Tag Archives: blogging

I Wish I Could Write

writingI wish I could write well.

What do you mean? you say to me. You’ve got a blog. Of course you can write.

But I still wish I could write well.

If you’ve been following my blog lately, you probably noticed I’ve been posting less. It’s not because I’ve run out of ideas. I always have ideas. It’s because I’ve run out of confidence my ideas need to be written.

I can write as well as the average blogger, maybe better than some, and worse than others. I can write short, entertaining little stories that some lovely people shell out money to buy. But is that reason enough to write? I want to write things that make people feel, that contribute to society, that add something to the world. Not change the world, but are more than a momentary distraction.

Because, after all, I read tons of blog posts that I don’t remember the next day. I surf through thousands and thousands of very interesting articles in a month, and when I run across them again later, I don’t remember whether I’ve read them or not. Something needs to be truly great for me to remember it, and for me to see the world differently because of it.

So what is the point of me being another contributor to this infinite stream of information on the web? Why does the world need another slightly charming distraction from the daily grind? Shouldn’t what I write be somehow worthwhile?

There are three types of people in this world. There are people who can’t write, and who look on those who can with awe. There are the vast multitudes of those who can write, varying along a scale from absolute hacks to clever and skillful authors. And then there are those who don’t merely write, but actually write – the difference is almost impossible to describe but obvious to see. They are able to describe something no one else can put into words in a way everyone can relate to. In a way that, when you read it, you’re forced to say – yes, that’s actually how it is. I just never knew how to express it before. And then you go away amazed that other people in this world feel the same way you do.

But sometimes, as I struggle along with the vast multitudes of serviceable writers, the gap between us and these virtuosos of the craft seems so large, so impossible to cross, that it hardly seems worth it to struggle along anymore. Why does the world need another writer to put the mundane into mundane words, when so many writers who do just that already exist? The world needs more virtuosos. And to get to that point – there are no instructions. Each writer is on their own.
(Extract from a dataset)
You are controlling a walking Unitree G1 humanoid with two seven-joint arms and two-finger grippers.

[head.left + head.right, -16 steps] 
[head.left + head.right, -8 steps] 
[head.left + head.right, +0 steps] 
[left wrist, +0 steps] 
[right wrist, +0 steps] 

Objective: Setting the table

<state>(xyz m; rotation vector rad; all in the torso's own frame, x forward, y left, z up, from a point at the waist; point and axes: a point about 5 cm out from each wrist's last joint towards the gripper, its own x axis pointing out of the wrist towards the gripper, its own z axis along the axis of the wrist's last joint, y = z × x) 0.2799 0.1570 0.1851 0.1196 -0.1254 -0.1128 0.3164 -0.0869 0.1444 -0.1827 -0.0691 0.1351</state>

So now you know, if you’ve been wondering why this blog hasn’t been updated as much. I apologize for that, if you’ve been looking forward to it. I haven’t lost interest in writing, and I can never lose interest in it. I write because writing gives me the chance to get the words exactly right, in a way just speaking the words never allows me to. Speech is fleeting and gone in a moment, and you can so easily leave the wrong impression without meaning to. Writing gives me the chance to say what I mean. I just hope that someday what I mean will be worth writing.

***

Update: Curious if I can write? Try one of my short, five-minute reads for free–either a romantic Christmas read (Spring Fever), or a story of unrequited love (Lookin’ Good).

 

1 Comment

Filed under On Writing

Slow Blogging, And Why You Should Blog Less

This post was planned to be an announcement of Stories and Stuff going down to one post a week for the next month or two, to give my blogging muscles a rest and to focus on fiction writing a bit more. Well, think of my surprise when I came across this slow blogging manifesto. Author Anne R. Allen points out that blogging often, at least three times a week, is great for getting Google searches to land on your page. But it is less useful for the sort of word-of-mouth promotion that really builds your readership. Quality is more important than quantity. Needless to say, this made me feel better about my decision.

Here are several of her reasons for ‘slow blogging.’ Click here to read the whole thing:

1) A slow blog has a longer life-span.

The average life span of a blog is three years. But you want your writing career to last longer than three years, don’t you? A neglected blog hanging in cyberspace is worse than none.

So you’ve got to plan a blog that’s going to beat the odds. A slow blog is more likely to do that.

2) You reach more people by commenting on other people’s blogs than by madly posting on a new blog nobody reads…

3) Busy people are less likely to subscribe/follow a blog that’s going to clutter their email inbox/rss feed every day.

4) Everybody has bad days. When you have to think of something to say on the day you got that nasty/clueless review/rejection, your emotions could leak out.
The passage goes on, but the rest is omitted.